## [Problem]
Match on the string "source" in the entries below and return every matching line.

(Dataset items)
+--

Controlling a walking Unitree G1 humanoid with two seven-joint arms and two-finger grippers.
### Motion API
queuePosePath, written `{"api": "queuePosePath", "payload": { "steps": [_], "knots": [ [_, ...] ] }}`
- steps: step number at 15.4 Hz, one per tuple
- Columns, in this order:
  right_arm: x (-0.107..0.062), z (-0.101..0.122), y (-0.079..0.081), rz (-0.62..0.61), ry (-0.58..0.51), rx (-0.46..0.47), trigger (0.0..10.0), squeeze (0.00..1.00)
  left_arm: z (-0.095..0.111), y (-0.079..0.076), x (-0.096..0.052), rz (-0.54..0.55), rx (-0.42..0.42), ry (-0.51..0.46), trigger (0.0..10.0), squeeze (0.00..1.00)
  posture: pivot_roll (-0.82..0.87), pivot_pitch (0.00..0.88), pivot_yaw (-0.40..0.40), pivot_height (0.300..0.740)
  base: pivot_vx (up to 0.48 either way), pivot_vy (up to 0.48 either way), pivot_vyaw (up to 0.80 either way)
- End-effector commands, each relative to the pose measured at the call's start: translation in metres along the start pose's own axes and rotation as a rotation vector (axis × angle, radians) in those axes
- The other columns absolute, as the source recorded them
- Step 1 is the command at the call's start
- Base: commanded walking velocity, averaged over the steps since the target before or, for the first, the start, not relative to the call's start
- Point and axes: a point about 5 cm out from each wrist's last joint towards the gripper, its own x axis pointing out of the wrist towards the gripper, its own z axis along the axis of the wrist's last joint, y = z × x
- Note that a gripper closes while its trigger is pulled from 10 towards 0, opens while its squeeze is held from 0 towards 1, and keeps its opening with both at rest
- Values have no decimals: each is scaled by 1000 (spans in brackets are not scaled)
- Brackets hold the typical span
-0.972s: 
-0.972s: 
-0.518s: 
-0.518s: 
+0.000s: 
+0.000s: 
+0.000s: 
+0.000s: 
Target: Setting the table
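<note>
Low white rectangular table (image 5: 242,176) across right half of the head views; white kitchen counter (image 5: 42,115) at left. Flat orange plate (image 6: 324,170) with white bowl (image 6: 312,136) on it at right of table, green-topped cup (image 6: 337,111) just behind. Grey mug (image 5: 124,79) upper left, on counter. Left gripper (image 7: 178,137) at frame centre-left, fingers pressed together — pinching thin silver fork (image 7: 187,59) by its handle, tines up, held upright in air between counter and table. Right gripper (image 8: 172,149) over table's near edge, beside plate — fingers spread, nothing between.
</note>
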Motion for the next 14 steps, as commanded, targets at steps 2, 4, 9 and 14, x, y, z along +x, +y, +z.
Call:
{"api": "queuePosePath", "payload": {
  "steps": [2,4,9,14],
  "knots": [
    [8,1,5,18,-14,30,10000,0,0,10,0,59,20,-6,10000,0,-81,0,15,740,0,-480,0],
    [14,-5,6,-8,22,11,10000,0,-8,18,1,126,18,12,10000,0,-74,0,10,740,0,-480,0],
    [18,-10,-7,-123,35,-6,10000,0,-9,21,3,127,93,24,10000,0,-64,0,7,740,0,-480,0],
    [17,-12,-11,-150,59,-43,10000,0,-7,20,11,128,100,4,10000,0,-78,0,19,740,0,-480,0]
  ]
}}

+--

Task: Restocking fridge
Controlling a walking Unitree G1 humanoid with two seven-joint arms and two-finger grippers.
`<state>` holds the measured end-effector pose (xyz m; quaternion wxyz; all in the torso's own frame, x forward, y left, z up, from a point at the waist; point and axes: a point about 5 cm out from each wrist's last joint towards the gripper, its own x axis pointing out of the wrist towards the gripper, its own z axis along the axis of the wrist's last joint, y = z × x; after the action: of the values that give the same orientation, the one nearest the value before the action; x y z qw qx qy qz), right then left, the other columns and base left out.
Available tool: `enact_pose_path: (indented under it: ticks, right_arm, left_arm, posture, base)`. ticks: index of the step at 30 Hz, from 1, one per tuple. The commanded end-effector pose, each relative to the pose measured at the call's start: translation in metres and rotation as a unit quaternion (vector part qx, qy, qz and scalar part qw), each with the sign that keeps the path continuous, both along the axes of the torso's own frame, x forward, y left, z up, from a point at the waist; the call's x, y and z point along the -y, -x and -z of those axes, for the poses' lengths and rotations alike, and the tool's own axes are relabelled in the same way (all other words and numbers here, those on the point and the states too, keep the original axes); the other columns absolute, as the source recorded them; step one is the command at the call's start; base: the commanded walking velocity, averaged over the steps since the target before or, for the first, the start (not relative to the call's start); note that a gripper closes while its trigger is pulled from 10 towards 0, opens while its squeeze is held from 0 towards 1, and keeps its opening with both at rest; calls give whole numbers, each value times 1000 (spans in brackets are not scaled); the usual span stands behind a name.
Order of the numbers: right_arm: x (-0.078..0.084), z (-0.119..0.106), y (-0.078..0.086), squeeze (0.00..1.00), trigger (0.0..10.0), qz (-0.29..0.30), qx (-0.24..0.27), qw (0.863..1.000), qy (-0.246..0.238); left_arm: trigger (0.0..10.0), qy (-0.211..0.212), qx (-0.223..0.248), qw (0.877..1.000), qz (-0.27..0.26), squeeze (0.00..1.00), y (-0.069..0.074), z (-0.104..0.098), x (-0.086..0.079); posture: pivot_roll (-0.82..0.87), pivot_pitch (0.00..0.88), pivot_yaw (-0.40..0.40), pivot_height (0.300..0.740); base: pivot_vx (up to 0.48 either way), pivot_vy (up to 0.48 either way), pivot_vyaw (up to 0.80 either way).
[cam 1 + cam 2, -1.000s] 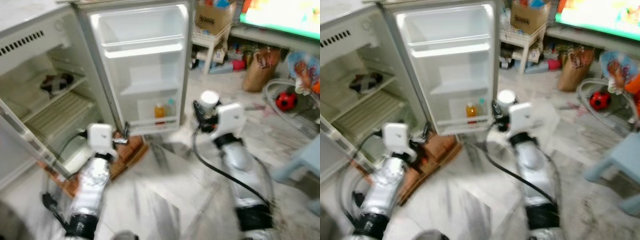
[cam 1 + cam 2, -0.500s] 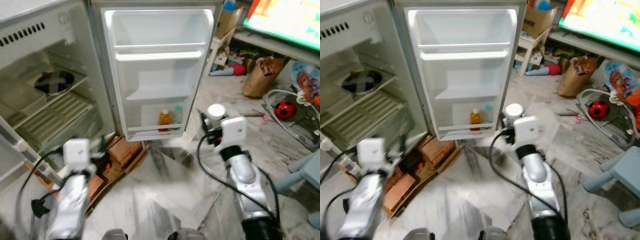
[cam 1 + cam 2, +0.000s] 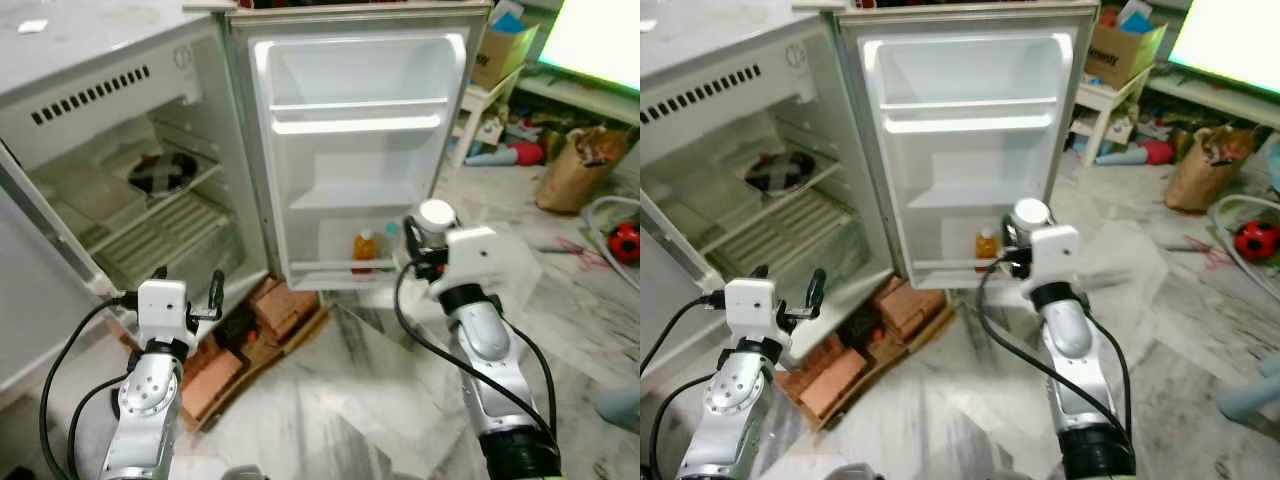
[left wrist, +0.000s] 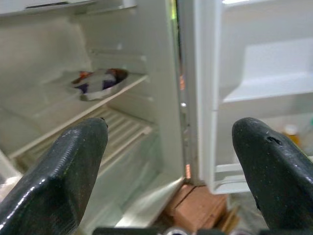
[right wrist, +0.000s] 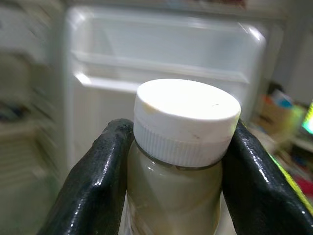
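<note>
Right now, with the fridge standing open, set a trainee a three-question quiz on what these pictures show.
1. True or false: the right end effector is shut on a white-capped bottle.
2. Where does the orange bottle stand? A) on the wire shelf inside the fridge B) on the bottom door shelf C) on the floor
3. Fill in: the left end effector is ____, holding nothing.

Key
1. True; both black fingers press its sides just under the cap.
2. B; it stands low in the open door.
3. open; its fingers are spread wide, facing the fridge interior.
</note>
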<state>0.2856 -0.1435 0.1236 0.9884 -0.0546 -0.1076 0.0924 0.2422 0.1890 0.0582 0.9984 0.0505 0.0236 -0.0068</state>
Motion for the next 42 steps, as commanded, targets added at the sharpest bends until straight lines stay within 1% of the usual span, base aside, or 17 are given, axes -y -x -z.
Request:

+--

## [Answer to the exercise]
- The other columns absolute, as the source recorded them
Available tool: `enact_pose_path: (indented under it: ticks, right_arm, left_arm, posture, base)`. ticks: index of the step at 30 Hz, from 1, one per tuple. The commanded end-effector pose, each relative to the pose measured at the call's start: translation in metres and rotation as a unit quaternion (vector part qx, qy, qz and scalar part qw), each with the sign that keeps the path continuous, both along the axes of the torso's own frame, x forward, y left, z up, from a point at the waist; the call's x, y and z point along the -y, -x and -z of those axes, for the poses' lengths and rotations alike, and the tool's own axes are relabelled in the same way (all other words and numbers here, those on the point and the states too, keep the original axes); the other columns absolute, as the source recorded them; step one is the command at the call's start; base: the commanded walking velocity, averaged over the steps since the target before or, for the first, the start (not relative to the call's start); note that a gripper closes while its trigger is pulled from 10 towards 0, opens while its squeeze is held from 0 towards 1, and keeps its opening with both at rest; calls give whole numbers, each value times 1000 (spans in brackets are not scaled); the usual span stands behind a name.

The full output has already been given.